Tobacco company strategy
I think PMI’s actions are pretty consistent with an established business responding to the emergence of a disruptive new product cannibalizing sales of its existing one. They initially worked to shut upstart competitors out of the new market through regulation in their support of the PMTA process. They’ve since acquired innovative competitors in the vaping space like Juul and are trying to purchase the largest snus producer. Non-combustible products accounted for 30% of their revenue in the first half of 2022, and this percentage has been growing for years. As this shift continues, it makes more and more sense for them to continue to lobby for broader accessibility.
In addition, I’d speculate that while companies like PMI don’t want to say so out loud, they recognize that the total addressable market for tobacco could grow substantially if health concerns are alleviated. Not that long ago, almost half of the adult US population used tobacco, and many of the people that stopped since then did so mainly because of those concerns, so the non-combustible market could be even bigger than the cigarette market ever was.
edit: typo
Thanks for such a detailed and considered reply!
I agree that a gateway effect in adolescents is unclear due to confounders. I think this uncertainty should motivate caution though, rather than a conclusion that the gateway effect is non-existent. What are your thoughts on the Adermark et al. (2021) systematic review?
I wouldn’t expect a clear pattern to arise in population data due to the opposing factors driving rates down, which you mention. However, those time-series on the U.S. and U.K. have led me to decrease my credence, so thank you for pointing me to them!
I confess that on the mechanism point, we appear to have completely opposing intuitions. I think there are very plausible social patterns that could be at work. A 13 year old vaping because some of her friends vape would be easy; smoking because some of her friends smoke less so. At 15, if she had been vaping for 2 years she would have experience buying, owning, sharing, and using tobacco and/or nicotine products—I would think it there would be much less of a barrier to her starting to smoke occasionally and then consistently, compared to the case where she never vaped. But these are just contrasting intuitions we have—maybe we could look into qualitative studies to calibrate ourselves better.
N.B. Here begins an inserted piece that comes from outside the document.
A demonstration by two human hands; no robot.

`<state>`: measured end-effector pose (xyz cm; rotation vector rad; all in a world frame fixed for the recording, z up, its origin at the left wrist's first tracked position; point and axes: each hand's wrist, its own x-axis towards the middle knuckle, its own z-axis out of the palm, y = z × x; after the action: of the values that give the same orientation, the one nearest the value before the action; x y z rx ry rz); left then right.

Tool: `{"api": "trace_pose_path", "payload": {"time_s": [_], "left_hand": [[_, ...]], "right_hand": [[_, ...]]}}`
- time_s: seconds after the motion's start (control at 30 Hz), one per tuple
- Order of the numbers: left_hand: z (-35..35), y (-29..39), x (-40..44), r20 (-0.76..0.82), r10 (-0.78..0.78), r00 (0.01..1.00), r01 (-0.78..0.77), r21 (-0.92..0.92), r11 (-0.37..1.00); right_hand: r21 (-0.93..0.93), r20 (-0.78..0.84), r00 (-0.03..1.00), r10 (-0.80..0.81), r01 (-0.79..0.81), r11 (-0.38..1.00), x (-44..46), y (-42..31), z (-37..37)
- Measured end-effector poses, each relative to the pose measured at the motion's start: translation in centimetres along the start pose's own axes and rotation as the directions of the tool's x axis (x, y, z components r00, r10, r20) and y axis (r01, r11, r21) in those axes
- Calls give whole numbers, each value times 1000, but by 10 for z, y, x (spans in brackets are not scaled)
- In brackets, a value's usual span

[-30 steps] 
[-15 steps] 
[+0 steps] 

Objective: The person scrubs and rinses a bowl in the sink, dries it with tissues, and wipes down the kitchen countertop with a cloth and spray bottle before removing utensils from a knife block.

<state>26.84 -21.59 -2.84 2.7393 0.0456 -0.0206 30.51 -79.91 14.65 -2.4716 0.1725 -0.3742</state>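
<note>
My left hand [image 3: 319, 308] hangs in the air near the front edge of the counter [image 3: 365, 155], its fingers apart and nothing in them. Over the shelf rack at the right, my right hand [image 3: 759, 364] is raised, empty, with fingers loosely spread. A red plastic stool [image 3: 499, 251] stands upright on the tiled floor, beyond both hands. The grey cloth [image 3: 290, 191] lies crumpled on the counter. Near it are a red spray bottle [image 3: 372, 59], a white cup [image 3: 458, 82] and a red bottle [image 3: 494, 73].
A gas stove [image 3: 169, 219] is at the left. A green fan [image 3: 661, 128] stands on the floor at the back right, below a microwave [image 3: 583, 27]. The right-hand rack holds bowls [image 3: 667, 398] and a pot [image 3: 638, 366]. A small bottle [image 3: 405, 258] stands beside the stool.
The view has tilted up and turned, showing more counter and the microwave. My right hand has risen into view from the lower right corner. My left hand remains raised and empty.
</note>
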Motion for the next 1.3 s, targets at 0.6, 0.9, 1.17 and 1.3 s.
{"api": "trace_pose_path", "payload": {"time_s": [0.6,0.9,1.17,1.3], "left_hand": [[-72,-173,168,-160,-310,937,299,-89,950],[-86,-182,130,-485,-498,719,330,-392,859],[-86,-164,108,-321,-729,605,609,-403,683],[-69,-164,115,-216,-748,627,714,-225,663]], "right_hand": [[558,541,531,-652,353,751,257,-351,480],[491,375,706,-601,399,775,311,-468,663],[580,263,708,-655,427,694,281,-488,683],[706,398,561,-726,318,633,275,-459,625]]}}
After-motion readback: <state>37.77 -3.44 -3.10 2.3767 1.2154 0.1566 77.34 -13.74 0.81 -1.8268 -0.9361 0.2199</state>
On bias, thanks for illustrating that the picture was more complex than I originally thought. However, I think I want to push back strongly on the idea that those pushing regulation have bias similar to those pushing against. Tobacco companies have an extremely strong financial motive, bordering on existential. Bloomberg, Freedman, Chapman, and others don’t have that motive, so far as I can tell. Your points about them mainly point to the fact that they have been pro-regulation for some time and at some volume, which shouldn’t be surprising, and perhaps with some methodological flimsiness. That flimsiness would be concerning, but I think it’s a quite different concern to the tobacco industry’s bias.
That’s a fair point that you were convinced by Philips’ arguments rather than his credentials or history. But I think in a report arguing for substantive action, and concerning a major counter-argument, it would have been better to explain and defend those arguments rather than just linking to them and saying that you found them persuasive. However, that’s a point of form and other readers may think differently.
Your final points on tobacco company strategy are interesting and thought-provoking. I certainly feel less resilient on my original point, especially since I don’t know corporate strategy well. On reflection, I think I am perhaps quite cynical, though I’d argue that cynicism is justified. Phillip Morris’ ideal world would be one with much more vaping and smoking, and their history in causing and then hiding millions of deaths has made me view them with great distrust.
Thanks again for your substantive and thoughtful reply, I think it’s likely my beliefs on this will shift with time!